[Core] : Ray Thread Actor may cause cuda memory leakage. #49360

PanAndy · 2024-12-19T09:45:32Z

What happened + What you expected to happen

When we were using ray.Actor to perform calculations related to PyTorch tensors, we noticed that the CUDA memory usage continuously increased with each computation step.
After investigation, we found that this was caused by setting max_concurrency > 1.
In the test provided below, the memory leak reached 3 GB after executing 100 times.

Versions / Dependencies

Version: 2.40.0
python

Reproduction script

import json

import ray
import torch

def log_gpu_memory_usage(head: str):
    memory_allocated = torch.cuda.memory_allocated() / 1024 ** 3
    memory_reserved = torch.cuda.memory_reserved() / 1024 ** 3
    message = f'{head}, memory allocated (GB): {memory_allocated}, memory reserved (GB): {memory_reserved}'
    print(message)
    return memory_allocated, memory_reserved


@ray.remote(num_gpus=1)
class ComputeTensorActor:
    def __init__(self, name):
        self.name = name

    def compute_tensor(self, num=100):
        torch.manual_seed(0)

        tensor_size = (1024, 1024)
        tensor = torch.randn(tensor_size, device='cuda')
        tensor_list = [torch.randn(tensor_size, device='cuda') for _ in range(num * 100)]

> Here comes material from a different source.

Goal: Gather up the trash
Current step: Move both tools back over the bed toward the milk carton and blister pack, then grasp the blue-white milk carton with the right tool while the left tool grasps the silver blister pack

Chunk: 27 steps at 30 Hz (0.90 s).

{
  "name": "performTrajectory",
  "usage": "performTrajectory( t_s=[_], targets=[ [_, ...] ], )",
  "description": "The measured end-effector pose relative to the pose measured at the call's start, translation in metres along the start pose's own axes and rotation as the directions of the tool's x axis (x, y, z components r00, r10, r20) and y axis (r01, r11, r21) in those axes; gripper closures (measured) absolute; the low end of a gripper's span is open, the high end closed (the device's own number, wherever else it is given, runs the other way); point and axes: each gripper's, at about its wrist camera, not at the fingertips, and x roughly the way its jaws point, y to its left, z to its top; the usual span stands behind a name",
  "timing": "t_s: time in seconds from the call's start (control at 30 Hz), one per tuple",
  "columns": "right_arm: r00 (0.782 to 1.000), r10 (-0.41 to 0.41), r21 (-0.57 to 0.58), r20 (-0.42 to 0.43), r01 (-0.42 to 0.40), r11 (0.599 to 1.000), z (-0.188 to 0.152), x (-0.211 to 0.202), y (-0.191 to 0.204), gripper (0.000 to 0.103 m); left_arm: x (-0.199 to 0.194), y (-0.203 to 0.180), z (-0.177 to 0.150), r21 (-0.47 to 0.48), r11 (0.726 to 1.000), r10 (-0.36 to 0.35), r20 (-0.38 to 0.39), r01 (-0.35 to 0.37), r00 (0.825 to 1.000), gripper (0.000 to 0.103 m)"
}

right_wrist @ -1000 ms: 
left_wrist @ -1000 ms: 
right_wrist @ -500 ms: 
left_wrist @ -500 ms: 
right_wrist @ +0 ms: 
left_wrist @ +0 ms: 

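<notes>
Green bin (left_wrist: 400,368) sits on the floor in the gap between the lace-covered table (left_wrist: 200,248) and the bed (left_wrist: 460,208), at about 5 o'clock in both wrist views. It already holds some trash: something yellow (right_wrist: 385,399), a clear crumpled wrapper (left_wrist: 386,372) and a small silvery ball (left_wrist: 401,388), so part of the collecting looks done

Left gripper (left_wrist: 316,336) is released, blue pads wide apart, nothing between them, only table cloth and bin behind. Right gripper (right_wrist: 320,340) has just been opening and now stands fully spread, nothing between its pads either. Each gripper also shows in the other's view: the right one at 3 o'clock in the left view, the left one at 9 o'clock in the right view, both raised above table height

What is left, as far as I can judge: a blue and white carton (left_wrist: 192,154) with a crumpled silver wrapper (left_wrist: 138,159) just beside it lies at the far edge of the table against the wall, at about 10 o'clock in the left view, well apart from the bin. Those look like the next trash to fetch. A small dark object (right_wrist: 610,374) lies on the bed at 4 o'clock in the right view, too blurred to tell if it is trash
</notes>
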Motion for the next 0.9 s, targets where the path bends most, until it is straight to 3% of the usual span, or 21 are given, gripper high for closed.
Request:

        for _ in range(num):
            other_tensor = torch.randn(tensor_size, device='cuda')
            tensor = torch.mm(tensor, other_tensor)
            tensor = torch.relu(tensor)
            tensor += 0.1 * torch.randn(tensor_size, device='cuda')

        metrics = {}
        memory_allocated, memory_reserved = log_gpu_memory_usage(head=f"{self.name} before empty cache")
        metrics["onload/memory_allocated"] = memory_allocated
        metrics["onload/memory_reserved"] = memory_reserved

        del tensor_list, tensor
        torch.cuda.empty_cache()

        memory_allocated, memory_reserved = log_gpu_memory_usage(head=f"{self.name} after empty cache")
        metrics["offload/memory_allocated"] = memory_allocated
        metrics["offload/memory_reserved"] = memory_reserved

        return metrics


def test_thread_actor():
    ray.init(num_gpus=1, ignore_reinit_error=True)
    cp_actor = ComputeTensorActor.options(num_gpus=1, max_concurrency=1000).remote("thread actor")
    num = 100
    metric_list = [ray.get(cp_actor.compute_tensor.remote(num=num)) for _ in range(num)]

    print(metric_list)

    with open("thread_actor_metrics.json", "w") as f:
        json.dump(metric_list, f)


def test_common_actor():
    ray.init(num_gpus=1, ignore_reinit_error=True)
    cp_actor = ComputeTensorActor.options(num_gpus=1).remote("thread actor")
    num = 100
    metric_list = [ray.get(cp_actor.compute_tensor.remote(num=num)) for _ in range(num)]

    print(metric_list)
    with open("common_actor_metrics.json", "w") as f:
        json.dump(metric_list, f)


if __name__ == '__main__':
    test_thread_actor()
    test_common_actor()

last result:

thread_actor_metrics[-1] =     {
        "onload/memory_allocated": 42.1953125,
        "onload/memory_reserved": 42.20703125,
        "offload/memory_allocated": 3.12890625,
        "offload/memory_reserved": 3.14453125
    }

common_actor_metrics[-1] =     {
        "onload/memory_allocated": 39.1015625,
        "onload/memory_reserved": 39.11328125,
        "offload/memory_allocated": 0.03515625,
        "offload/memory_reserved": 0.05078125
    }

Issue Severity

Medium: It is a significant difficulty but I can work around it.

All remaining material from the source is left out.